I protagonisti del film sono dei tipici elettori potenziali di Trump in West Virginia: impoveriti, rozzi, disoccupati e afflitti dalle stesse magagne che il loro seduttore, Trump, vuole aggravare. Insomma, pronti a essere intervistati e compianti da Rampini. Jimmy è stato licenziato dalla miniera perché la sua zoppia viene giudicata furbescamente dall’assicurazione sanitaria aziendale condizione precedente alla stipula del contratto e ottiene il richiamo dell’antitetanica solo grazie a una gentile volontaria medica itinerante.

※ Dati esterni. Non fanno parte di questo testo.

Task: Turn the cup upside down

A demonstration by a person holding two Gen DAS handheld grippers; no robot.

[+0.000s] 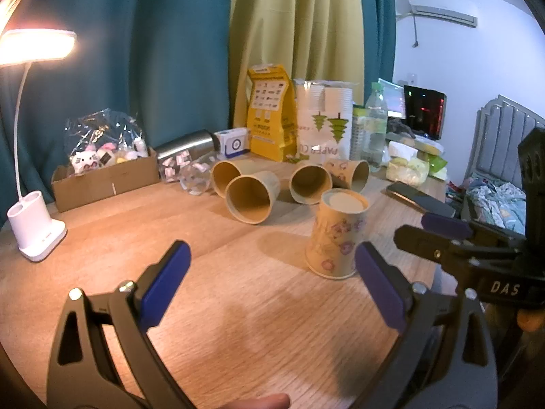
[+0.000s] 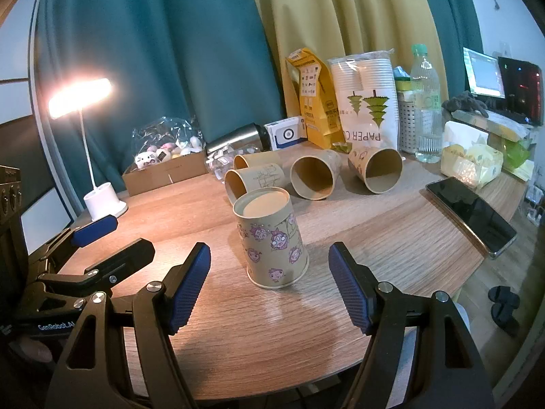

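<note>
Paper-cup bag (image 1: 323,119) lettering partly hidden behind lying cups (image 1: 310,184), yellow pouch (image 1: 270,112) print unreadable

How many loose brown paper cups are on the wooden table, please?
5: one upside-down printed brown paper cup near the front, and four on their sides behind it. The bagged stack may hide others.

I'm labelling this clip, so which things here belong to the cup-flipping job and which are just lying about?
Job:
- upside-down cup, free of both open tongs
- four cups lying on their sides
- left tongs
- right tongs

Lying about:
- desk lamp
- phone
- water bottle
- paper cup pack
- yellow bag
</note>
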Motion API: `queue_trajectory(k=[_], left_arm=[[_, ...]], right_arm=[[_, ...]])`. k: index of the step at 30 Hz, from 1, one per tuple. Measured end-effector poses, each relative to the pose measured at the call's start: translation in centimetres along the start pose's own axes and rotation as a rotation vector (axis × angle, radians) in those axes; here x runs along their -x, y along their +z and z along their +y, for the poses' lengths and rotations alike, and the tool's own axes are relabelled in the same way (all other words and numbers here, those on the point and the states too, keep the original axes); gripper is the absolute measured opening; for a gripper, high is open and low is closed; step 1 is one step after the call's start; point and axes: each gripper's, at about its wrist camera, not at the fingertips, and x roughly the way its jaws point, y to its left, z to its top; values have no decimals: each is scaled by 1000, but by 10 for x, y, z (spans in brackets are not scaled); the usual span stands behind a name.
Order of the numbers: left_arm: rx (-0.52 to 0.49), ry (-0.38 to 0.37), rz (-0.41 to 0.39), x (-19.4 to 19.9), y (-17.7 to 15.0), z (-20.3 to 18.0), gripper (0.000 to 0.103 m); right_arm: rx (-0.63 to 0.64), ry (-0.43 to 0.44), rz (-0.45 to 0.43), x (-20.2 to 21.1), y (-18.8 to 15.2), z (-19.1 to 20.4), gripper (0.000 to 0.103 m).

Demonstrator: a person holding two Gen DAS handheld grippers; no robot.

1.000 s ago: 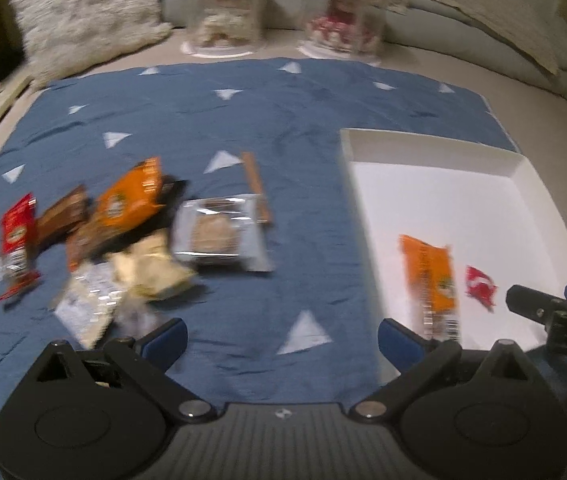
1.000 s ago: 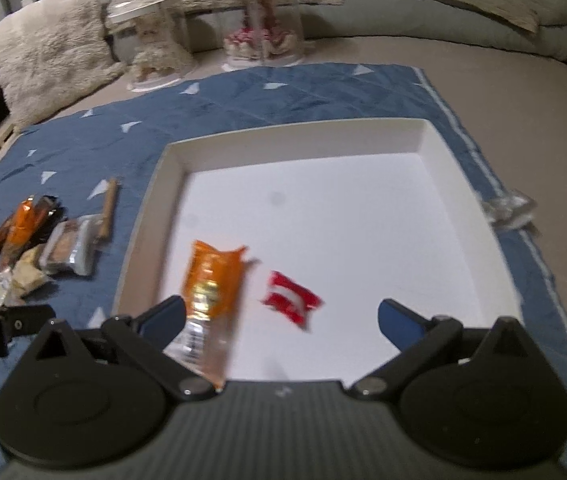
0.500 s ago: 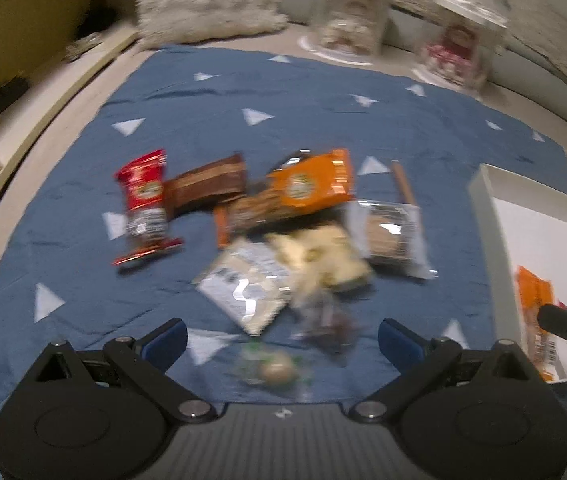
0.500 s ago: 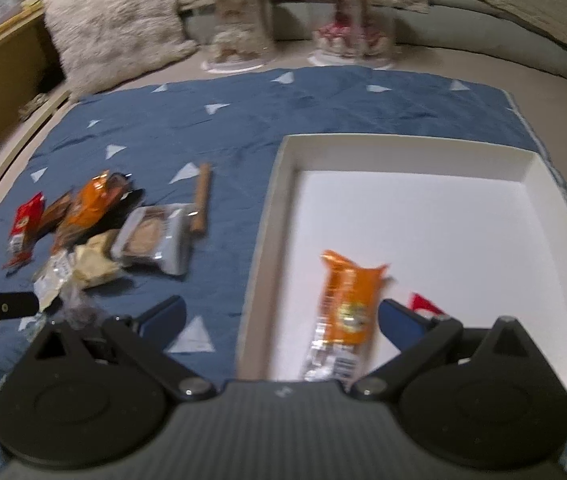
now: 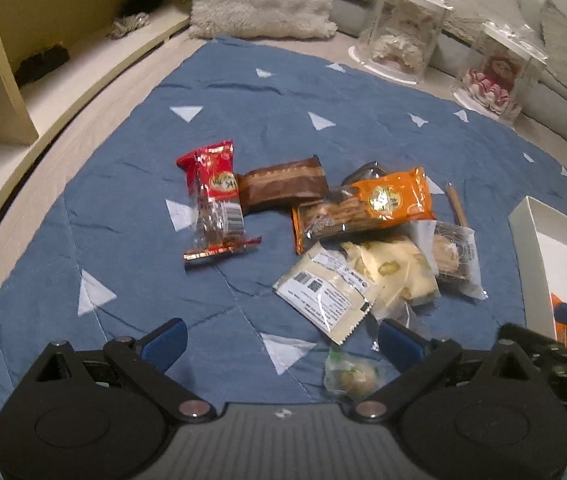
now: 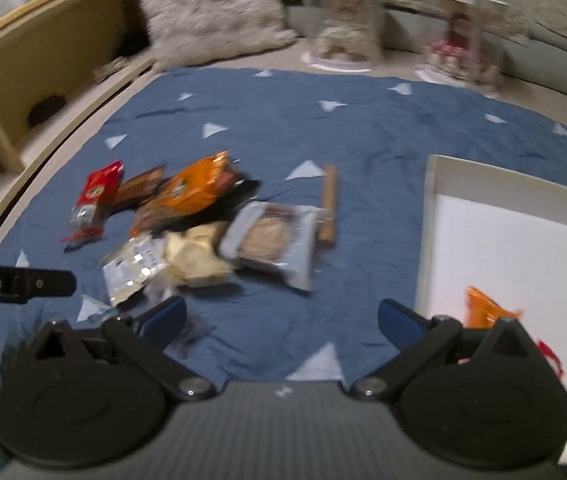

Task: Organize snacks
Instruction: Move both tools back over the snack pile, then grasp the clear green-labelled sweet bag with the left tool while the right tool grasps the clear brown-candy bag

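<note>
We hold the left claw (image 5: 281,340) spread wide and empty above the blue cloth (image 5: 243,120), with a small round sweet in a clear wrapper (image 5: 349,374) lying just under its right finger. Ahead of that claw sits the pile of snacks: a white packet (image 5: 323,296) nearest, touching a pale yellow packet (image 5: 397,268), and beyond them an orange packet (image 5: 391,202) resting on a biscuit pack. A brown bar (image 5: 283,186) lies further ahead, and a red packet (image 5: 215,204) sits ahead and to the left, touching the brown bar's end.

Our right claw (image 6: 281,322) is also spread wide with nothing between its fingers. Ahead and slightly left of it lies a clear packet with a round biscuit (image 6: 271,240), and a thin brown stick (image 6: 328,208) just beside that. To the right of this claw sits the white tray (image 6: 429,216), with an orange wrapper (image 6: 483,312) inside it near the right finger.
</note>
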Motion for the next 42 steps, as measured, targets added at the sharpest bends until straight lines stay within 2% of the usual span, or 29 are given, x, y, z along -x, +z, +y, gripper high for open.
queue_trajectory(k=[3, 5, 8, 11, 13, 17, 20, 23, 26, 28, 33, 35, 36, 40, 42], left_arm=[[-25, -41, -3, 2, 0, 3, 94], [-48, -79, 14, 2, -2, 2, 87], [-112, -131, 48, -1, -8, -2, 84], [-174, -171, 72, -5, -14, -8, 79], [-200, -184, 83, -8, -18, -14, 73], [-285, -231, 124, -15, -25, -29, 72], [-350, -216, 121, -18, -30, -43, 72], [-397, -159, 97, -24, -33, -53, 72], [-470, -96, 85, -31, -38, -62, 72], [-499, -79, 95, -36, -40, -66, 70], [-522, -72, 104, -41, -42, -73, 55], [-515, -68, 106, -41, -41, -74, 41], [-513, -64, 114, -42, -40, -74, 38], [-509, -50, 110, -42, -39, -73, 36], [-491, -45, 96, -39, -37, -70, 28]], right_arm=[[41, 58, 23, -11, 6, 17, 97], [47, 123, 57, -23, 11, 27, 87], [48, 175, 111, -38, 13, 37, 77], [46, 234, 157, -49, 13, 45, 73], [50, 243, 183, -57, 12, 50, 69], [17, 240, 212, -69, 13, 54, 59], [17, 232, 220, -75, 14, 55, 48], [47, 230, 219, -77, 14, 57, 45], [68, 218, 202, -79, 14, 60, 45], [60, 208, 193, -81, 13, 59, 48], [75, 199, 205, -86, 11, 63, 48], [89, 198, 210, -85, 12, 65, 42], [88, 197, 209, -84, 13, 65, 41], [83, 201, 200, -80, 16, 65, 27], [78, 205, 192, -76, 17, 63, 25]])
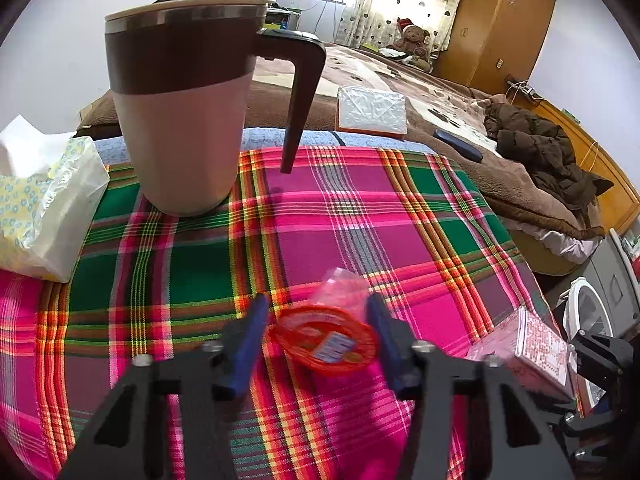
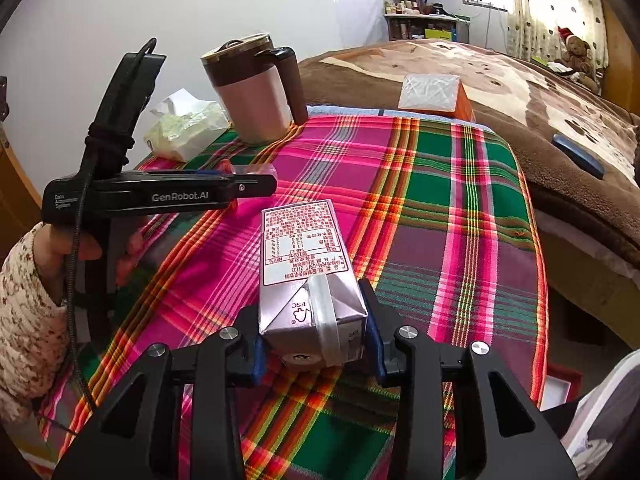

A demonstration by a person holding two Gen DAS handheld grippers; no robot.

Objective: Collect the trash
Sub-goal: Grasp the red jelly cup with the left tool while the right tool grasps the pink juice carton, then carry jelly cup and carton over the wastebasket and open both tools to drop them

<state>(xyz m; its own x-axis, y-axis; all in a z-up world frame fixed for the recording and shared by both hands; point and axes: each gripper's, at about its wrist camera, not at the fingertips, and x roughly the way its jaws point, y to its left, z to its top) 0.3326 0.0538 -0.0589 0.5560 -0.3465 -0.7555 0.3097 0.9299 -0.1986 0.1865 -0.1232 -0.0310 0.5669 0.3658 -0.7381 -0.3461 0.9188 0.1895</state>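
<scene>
Left wrist view: left gripper, jaws narrow, brackets a red plastic wrapper on the plaid desk, placed for pickup; pad contact cannot be told. Mug well beyond. Right wrist view: right gripper clamps a drink carton end-on, ready for lifting.

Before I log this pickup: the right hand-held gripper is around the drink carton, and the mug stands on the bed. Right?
Not quite. The mug stands on the plaid cloth, not the bed, as the right wrist view shows. The right hand-held gripper is indeed around the drink carton.
</scene>
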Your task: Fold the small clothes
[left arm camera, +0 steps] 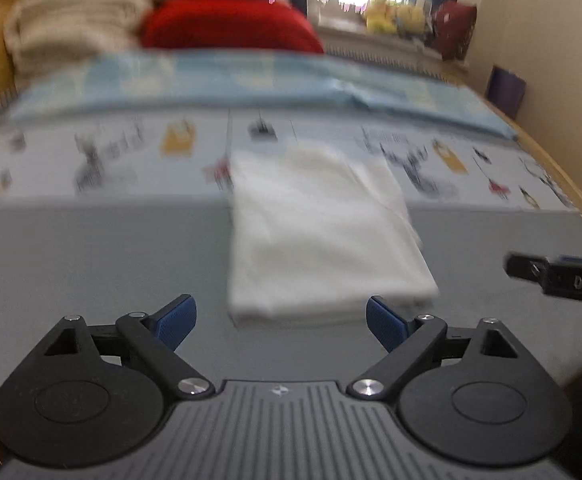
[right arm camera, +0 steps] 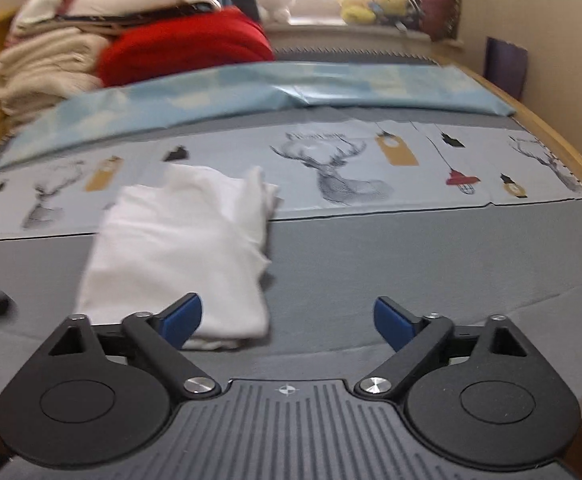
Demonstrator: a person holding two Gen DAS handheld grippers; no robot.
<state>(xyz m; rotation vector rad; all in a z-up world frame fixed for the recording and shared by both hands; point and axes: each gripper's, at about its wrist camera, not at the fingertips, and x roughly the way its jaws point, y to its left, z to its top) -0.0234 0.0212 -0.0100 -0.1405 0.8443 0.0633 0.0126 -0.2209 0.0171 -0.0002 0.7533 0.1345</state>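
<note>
Both claws gape above folded white garment point(left arm camera: 323, 232)

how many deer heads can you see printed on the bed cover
3 in the right wrist view: a large deer head in the middle, a blurred one at left, and one at the right edge. The folded white garment may hide more.

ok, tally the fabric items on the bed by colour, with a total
White: 1, folded white garment
Red: 1, red bundle
Cream: 1, cream blanket pile
Light blue: 1, light blue cloth
Total: 4; the stack on top of the cream pile is too blurred to count.
</note>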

Un caso da manuale, insomma, tranne che per un dettaglio: Jimmy non si rassegna e si ribella a modo suo organizzando un’insolita rapina all’autodromo di Charlotte, North Carolina, in occasione di una gara NASCAR molto frequentata. I “cattivi” (gli organizzatori) recuperano la mai quantificata perdita a spese delle assicurazioni, ma i buoni “sfortunati” acchiappano poco legalmente la fortuna.

Magari non voteranno democratico alle elezioni di mid-term (perché dovrebbero, anzi perché dovrebbero votare stando così i programmi e i candidati?) ma cercheranno un riscatto con tutta l’intelligenza pratica e operaia di cui sono dotati. Rimane il dubbio che questa evasione riesca fino in fondo o che invece non si finirà per rimanere nel posto al quale si appartiene, come ci ricorda il testo di John Denver, Country Roads, cantata dalla figlia di Jimmy in una delle scene finali dedicate gli “osceni” concorsi infantili di bellezza e talento.